メンバーと対立して孤独を深めていくフレディ。しかも病魔にも襲われ、彼にとっては乾坤一擲のステージがこのライブエイドだった。フレディが、45歳の短い生涯を閉じるのは6年後の1991年だが、このライブエイドのシーンをクライマックスに持ってきたのが、この作品が成功した要因かもしれない。
本人なりきりの演技にも注目
監督としてクレジットされているのは、「ユージュアル・サスペクツ」や「X-MEN」シリーズのブライアン・シンガーだが、クランクアップの2週間前に、監督交代という「アクシデント」に見舞われ、一度は監督候補に選ばれていたデクスター・フレッチヤーが、後を引き継ぎ完成させた。撮影が3分の2以上終わっていたことや、やはりフレディ・マーキュリーの放つ強烈な個性が、突然のアクシデントをものともせず、完成度の高い作品へと導いたのかもしれない。

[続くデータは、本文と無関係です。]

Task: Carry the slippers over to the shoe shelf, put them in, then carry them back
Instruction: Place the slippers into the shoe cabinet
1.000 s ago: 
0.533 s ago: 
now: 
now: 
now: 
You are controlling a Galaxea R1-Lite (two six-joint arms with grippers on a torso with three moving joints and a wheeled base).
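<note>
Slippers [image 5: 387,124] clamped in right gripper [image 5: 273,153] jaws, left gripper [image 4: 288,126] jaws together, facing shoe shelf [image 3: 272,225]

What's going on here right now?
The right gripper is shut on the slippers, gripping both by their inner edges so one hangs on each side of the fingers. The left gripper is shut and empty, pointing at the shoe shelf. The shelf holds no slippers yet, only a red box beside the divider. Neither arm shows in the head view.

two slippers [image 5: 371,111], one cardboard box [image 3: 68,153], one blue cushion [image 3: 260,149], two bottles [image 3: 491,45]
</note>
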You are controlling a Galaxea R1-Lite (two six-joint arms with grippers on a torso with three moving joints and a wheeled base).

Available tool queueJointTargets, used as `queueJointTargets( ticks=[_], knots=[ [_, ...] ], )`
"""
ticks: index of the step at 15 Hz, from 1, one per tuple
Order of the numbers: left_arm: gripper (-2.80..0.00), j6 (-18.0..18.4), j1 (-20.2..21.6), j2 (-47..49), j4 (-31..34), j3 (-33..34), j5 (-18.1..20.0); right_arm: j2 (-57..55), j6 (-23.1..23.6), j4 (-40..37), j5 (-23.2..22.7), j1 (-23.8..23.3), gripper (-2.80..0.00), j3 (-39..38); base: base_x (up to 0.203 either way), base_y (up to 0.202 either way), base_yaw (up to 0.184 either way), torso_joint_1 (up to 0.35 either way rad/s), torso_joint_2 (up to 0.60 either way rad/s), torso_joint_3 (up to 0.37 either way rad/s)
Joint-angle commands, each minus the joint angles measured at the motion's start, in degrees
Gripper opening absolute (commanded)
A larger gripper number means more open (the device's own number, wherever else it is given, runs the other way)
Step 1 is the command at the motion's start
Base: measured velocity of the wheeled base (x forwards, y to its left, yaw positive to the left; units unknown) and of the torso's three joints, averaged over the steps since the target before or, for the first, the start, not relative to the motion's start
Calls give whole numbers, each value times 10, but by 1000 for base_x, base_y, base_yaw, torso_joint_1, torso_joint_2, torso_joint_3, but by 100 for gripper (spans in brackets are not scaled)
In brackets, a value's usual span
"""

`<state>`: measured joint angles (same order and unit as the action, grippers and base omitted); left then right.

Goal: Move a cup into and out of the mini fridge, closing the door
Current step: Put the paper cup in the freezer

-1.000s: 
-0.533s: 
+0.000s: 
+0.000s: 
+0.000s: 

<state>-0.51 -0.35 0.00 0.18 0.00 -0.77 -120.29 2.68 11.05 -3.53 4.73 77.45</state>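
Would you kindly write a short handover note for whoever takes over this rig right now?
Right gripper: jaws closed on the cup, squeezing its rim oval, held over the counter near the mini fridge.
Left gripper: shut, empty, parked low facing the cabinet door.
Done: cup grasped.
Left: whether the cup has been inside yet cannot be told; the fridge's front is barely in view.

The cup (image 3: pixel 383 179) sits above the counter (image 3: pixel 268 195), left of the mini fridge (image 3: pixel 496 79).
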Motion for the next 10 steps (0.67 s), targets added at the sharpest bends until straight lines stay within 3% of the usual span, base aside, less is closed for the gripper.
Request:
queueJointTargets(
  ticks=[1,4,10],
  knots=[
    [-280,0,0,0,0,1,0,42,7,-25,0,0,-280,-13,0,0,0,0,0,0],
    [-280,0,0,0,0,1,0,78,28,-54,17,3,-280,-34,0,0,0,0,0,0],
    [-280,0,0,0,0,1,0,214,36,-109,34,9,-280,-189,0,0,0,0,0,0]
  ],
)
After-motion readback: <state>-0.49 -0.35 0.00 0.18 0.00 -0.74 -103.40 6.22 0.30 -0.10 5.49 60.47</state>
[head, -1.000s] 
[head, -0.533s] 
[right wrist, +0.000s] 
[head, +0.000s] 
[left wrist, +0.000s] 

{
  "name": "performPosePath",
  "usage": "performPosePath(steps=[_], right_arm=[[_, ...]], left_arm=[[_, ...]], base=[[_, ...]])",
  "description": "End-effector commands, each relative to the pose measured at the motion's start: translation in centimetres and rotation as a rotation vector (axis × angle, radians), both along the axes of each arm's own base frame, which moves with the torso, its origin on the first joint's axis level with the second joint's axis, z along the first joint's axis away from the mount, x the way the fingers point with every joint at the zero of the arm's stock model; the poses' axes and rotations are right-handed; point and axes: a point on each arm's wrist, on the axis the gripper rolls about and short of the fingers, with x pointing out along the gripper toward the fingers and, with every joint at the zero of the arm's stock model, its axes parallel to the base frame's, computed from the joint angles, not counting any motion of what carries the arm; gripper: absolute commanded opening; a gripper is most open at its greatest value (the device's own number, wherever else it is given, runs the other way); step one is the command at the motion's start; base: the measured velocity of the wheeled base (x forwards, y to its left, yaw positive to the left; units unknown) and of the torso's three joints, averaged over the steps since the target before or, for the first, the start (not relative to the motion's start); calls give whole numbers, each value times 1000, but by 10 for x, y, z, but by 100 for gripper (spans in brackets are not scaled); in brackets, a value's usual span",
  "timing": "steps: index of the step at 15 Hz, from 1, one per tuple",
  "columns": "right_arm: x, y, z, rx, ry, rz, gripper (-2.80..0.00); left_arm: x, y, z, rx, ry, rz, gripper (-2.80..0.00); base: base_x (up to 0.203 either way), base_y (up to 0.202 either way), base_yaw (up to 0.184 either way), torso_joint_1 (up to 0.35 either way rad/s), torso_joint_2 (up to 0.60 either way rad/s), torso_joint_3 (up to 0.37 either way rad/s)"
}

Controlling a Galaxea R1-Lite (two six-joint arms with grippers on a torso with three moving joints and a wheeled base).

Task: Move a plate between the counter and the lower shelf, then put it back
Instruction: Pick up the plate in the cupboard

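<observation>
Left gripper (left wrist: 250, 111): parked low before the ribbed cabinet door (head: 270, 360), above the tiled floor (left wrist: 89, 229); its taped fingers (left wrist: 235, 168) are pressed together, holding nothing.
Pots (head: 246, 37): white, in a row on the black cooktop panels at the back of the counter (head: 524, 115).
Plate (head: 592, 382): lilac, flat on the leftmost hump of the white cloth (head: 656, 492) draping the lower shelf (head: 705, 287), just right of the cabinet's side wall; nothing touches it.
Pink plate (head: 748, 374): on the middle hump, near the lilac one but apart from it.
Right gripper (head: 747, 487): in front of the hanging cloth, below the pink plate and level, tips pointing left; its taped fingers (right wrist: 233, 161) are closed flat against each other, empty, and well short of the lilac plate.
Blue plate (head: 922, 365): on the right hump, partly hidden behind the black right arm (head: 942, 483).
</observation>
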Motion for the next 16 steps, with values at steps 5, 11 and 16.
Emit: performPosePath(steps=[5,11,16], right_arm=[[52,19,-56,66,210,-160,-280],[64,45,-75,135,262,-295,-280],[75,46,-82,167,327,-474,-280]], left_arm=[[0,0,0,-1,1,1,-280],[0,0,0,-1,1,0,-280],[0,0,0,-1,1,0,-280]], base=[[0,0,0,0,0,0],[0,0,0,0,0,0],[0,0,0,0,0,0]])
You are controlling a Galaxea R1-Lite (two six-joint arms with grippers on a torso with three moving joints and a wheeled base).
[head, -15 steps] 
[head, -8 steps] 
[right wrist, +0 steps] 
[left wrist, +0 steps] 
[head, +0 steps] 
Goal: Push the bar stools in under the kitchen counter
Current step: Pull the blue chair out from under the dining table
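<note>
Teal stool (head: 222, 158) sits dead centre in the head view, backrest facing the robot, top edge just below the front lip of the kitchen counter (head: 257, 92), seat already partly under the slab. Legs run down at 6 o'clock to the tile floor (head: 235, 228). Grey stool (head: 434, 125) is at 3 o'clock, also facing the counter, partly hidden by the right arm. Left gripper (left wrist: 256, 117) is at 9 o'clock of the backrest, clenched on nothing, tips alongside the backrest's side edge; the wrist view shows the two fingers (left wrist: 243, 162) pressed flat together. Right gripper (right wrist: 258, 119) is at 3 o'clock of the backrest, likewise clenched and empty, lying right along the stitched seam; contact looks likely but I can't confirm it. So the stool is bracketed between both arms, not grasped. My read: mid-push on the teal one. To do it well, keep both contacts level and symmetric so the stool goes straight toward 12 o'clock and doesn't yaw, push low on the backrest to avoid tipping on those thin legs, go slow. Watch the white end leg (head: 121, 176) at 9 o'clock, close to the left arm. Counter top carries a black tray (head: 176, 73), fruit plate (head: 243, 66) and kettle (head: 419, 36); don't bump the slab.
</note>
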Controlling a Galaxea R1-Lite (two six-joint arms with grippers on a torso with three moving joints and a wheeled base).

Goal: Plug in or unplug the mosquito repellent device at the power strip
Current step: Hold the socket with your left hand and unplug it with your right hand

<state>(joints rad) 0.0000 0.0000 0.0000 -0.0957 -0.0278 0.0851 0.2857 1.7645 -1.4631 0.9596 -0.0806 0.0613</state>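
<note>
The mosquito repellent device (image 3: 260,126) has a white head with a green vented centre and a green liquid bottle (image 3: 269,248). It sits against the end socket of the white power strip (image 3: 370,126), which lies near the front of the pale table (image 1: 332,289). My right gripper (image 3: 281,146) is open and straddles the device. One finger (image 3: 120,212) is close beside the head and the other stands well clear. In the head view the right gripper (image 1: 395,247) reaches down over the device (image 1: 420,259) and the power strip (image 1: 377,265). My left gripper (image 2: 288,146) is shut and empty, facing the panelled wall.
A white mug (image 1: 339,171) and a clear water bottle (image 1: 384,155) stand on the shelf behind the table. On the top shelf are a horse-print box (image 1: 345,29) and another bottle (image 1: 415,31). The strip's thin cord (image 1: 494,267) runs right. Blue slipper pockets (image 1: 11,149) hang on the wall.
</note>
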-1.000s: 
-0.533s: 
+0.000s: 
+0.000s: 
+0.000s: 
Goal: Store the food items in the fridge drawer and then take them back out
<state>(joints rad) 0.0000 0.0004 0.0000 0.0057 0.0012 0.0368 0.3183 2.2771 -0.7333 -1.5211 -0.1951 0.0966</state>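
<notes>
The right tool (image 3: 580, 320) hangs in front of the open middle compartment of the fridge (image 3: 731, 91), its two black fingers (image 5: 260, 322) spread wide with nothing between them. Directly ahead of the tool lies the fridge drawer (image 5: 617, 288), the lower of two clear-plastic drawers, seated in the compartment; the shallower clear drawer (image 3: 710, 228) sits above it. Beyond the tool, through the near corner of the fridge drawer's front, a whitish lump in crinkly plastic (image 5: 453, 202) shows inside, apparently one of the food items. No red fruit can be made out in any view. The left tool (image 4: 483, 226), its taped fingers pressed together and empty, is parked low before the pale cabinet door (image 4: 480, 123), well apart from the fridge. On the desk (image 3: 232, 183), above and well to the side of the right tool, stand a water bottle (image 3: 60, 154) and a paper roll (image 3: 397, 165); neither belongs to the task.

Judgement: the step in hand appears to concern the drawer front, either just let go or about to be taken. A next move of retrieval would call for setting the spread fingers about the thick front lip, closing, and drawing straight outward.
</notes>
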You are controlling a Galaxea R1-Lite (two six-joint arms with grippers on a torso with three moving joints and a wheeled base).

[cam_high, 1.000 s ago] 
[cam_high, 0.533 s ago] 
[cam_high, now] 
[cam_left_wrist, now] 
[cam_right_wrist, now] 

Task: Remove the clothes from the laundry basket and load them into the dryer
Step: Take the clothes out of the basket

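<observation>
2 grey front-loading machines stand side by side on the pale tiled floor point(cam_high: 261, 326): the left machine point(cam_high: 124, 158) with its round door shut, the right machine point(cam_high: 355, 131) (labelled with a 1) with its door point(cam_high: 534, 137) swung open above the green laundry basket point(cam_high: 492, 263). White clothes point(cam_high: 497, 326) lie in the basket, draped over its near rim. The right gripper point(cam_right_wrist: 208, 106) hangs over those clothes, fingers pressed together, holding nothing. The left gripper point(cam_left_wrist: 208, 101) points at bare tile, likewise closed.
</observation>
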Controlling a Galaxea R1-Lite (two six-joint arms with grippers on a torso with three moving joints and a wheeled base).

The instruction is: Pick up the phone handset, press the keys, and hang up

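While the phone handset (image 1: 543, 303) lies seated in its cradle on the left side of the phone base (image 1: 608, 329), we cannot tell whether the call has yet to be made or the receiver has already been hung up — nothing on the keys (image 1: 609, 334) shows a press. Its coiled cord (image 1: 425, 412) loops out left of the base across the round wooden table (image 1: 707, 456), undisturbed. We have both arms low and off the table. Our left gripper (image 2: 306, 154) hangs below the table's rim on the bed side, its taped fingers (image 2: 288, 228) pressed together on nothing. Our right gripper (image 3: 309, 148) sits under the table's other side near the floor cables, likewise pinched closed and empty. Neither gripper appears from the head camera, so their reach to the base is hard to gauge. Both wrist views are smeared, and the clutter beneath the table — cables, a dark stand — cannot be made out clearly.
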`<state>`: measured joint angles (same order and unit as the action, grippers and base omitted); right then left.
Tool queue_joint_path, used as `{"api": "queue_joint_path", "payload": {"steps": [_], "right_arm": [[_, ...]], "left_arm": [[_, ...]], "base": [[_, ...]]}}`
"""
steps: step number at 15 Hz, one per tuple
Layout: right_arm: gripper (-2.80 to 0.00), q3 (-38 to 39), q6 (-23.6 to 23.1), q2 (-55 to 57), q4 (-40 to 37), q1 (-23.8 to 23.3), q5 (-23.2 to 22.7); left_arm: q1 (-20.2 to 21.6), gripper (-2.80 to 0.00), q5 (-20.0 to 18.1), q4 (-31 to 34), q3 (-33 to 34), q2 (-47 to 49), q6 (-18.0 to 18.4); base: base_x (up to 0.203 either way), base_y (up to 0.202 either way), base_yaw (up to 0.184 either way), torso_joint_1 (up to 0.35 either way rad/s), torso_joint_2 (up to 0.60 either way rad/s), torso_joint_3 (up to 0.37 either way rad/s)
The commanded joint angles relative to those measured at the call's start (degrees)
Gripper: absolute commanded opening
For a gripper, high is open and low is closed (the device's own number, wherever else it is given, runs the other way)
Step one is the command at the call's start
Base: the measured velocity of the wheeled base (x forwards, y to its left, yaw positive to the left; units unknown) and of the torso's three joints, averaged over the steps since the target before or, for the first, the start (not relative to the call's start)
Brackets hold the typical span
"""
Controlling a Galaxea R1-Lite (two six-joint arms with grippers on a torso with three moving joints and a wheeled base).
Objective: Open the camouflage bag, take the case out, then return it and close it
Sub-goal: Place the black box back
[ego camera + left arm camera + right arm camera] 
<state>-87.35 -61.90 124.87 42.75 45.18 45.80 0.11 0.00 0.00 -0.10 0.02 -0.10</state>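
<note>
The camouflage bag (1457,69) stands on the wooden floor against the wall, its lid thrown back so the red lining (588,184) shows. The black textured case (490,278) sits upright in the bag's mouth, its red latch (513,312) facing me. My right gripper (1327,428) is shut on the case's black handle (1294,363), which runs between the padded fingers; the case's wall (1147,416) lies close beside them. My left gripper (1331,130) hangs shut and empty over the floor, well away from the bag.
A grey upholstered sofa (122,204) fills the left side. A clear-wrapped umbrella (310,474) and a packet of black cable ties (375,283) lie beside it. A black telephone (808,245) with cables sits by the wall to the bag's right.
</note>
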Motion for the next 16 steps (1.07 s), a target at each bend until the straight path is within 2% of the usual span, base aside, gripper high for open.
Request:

フレディ役のラミ・マレックの、本人なりきりの演技も素晴らしい。彼の癖を徹底的に研究しており、とくに後半、フレディが短髪でヒゲのマッチョな姿になってからの演技は、本人と見紛うほどだ。加えて、他のメンバー、ブライン・メイ、ロジャー・テイラー、ジョン・ディーコンを演じたグウィリム・リー、ベン・ハーディ、ジョー・マッゼロも、完璧にクイーンというバンドを再現していた。
(c)2018 Twentieth Century Fox
「完成した映画を観て、ワクワクしている。家族や人間関係、希望に夢、悲嘆や失望、そして最後には勝利と達成感が、誰にでも共感できるような物語として描かれている」映画では音楽総指揮を務めたクイーンのギタリストであるブライアン・メイのこの言葉には、作品の見どころがすべて凝縮されている。
冒頭で音楽映画ではないと書いたが、前言を翻したい。この作品はフレディ・マーキューリーという栄光と挫折に彩られたスーパースターの人間ドラマであると同時に、クイーンという世界に類を見ないパフォーマンスを生み出してきたバンドの音楽映画でもあるのだ。
ちなみに、アメリカでは、11月1日に封切られ、週末興行収入は5000万ドル(約56億円)を記録。第2位(ディズニーの「くるみ割り人形と秘密の王国」)以下を大きく引き離して、トップの座に輝いた。日本でも9日より全国438スクリーンで公開され、公開3日間で興収4億8698万円をあげ、週末興行収入のランクでも、アメリカと並んで第1位を獲得、予想外の大ヒットを記録している。
これまでファンではなかった筆者も、実は、この作品を観てから、アップルミュージックでずっとクイーンの曲を流しつづけている。